Problem requirements –
From the listing below, restate word for word the lines from the line containing "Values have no" down through the line containing "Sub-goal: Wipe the". Exclude pictures.

____________

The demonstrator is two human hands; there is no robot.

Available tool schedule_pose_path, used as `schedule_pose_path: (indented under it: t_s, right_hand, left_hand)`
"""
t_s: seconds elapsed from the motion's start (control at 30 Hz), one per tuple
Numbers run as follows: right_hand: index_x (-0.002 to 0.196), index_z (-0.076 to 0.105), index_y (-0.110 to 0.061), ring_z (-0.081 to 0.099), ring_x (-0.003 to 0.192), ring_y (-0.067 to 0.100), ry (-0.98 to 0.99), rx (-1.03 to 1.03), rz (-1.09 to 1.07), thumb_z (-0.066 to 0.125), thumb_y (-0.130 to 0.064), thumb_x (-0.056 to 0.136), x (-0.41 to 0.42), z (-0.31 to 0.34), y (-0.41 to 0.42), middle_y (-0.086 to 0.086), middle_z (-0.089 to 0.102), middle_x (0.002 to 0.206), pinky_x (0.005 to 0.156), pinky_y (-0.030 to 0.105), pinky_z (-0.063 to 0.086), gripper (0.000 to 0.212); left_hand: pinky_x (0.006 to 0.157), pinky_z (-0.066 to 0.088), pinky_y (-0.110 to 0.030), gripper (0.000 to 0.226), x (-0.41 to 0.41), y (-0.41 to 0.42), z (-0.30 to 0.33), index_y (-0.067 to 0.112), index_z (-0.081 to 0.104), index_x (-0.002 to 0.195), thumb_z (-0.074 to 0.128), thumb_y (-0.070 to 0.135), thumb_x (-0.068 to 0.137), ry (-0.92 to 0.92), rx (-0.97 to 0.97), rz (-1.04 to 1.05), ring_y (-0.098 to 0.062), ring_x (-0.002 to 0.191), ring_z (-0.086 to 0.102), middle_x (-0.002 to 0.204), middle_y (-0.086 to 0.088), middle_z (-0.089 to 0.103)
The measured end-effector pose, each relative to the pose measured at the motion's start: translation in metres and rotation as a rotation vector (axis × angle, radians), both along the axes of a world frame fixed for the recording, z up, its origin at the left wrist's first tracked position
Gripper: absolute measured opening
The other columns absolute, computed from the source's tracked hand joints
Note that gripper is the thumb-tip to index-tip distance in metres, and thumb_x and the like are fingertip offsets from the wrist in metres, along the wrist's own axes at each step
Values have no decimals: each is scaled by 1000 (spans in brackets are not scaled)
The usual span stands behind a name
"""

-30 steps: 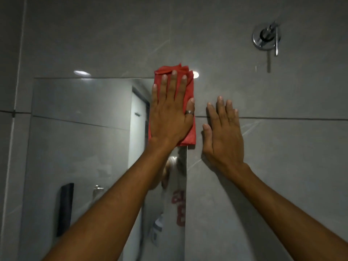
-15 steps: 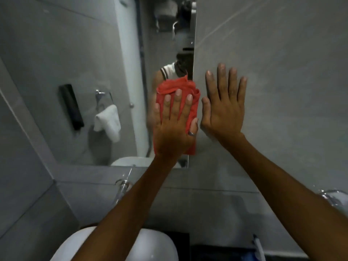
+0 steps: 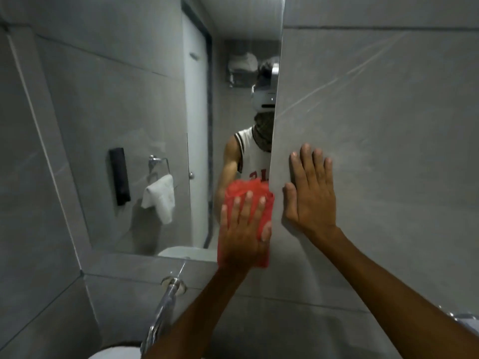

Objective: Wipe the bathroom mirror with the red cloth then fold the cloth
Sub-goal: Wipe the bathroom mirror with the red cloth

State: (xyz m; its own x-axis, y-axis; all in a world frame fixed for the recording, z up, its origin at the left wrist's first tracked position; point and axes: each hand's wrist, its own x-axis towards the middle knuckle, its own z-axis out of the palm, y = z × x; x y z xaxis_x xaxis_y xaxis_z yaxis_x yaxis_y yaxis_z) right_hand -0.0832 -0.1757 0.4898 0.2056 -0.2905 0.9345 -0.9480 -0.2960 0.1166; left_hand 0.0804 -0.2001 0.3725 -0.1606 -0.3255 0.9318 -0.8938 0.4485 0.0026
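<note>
The left hand (image 3: 243,229) had no closed grip on the red cloth (image 3: 247,198) — its palm lay flat with fingers spread, pinning the cloth against the mirror (image 3: 124,120) by pressure alone. The cloth sat at the mirror's lower right corner, bunched above the fingertips, with its bottom end hanging past the mirror's lower edge onto the grey wall tile (image 3: 375,125). The right hand (image 3: 309,187) was also open and held nothing; it was pressed flat on the tile just right of the mirror's right edge, apparently as a brace.

Below the mirror a chrome tap (image 3: 166,304) stuck out from the wall, and a white basin (image 3: 114,353) showed at the bottom of the view, partly cut off. Reflected in the mirror, left of the cloth, were a white towel (image 3: 159,198) on a ring and a dark wall-mounted holder (image 3: 119,176).

The wiping step looked under way, with most of the glass left of the cloth yet to be covered as far as could be judged. The main risk was the hold itself: with nothing pinched, any easing of palm pressure could let the cloth slide off and drop toward the tap or basin. The bunching could also leave streaks, since only part of the cloth met the glass — and a stroke running off the mirror's edge would wipe tile instead.
</note>
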Motion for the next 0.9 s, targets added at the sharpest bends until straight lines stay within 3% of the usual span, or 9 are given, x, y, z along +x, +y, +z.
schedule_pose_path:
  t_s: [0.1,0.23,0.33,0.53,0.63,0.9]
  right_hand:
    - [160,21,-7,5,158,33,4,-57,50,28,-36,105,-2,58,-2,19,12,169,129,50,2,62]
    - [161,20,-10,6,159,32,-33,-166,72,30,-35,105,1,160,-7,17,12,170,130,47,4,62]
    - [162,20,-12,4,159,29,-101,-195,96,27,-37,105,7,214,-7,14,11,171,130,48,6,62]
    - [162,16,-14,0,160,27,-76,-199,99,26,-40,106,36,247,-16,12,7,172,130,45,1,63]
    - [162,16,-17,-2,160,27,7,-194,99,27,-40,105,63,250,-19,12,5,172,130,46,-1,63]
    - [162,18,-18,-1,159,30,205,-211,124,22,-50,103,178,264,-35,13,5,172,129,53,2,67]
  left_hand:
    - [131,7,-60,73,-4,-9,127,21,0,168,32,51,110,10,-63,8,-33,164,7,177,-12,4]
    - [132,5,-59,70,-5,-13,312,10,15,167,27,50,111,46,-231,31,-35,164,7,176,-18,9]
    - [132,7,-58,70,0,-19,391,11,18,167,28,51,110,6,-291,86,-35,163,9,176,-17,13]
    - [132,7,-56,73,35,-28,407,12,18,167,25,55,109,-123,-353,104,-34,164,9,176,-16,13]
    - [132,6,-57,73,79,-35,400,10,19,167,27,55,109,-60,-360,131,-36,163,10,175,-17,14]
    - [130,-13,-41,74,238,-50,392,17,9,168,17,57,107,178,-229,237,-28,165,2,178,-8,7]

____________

Response below –
Values have no decimals: each is scaled by 1000 (spans in brackets are not scaled)
The usual span stands behind a name
"""

-30 steps: 
-15 steps: 
+0 steps: 

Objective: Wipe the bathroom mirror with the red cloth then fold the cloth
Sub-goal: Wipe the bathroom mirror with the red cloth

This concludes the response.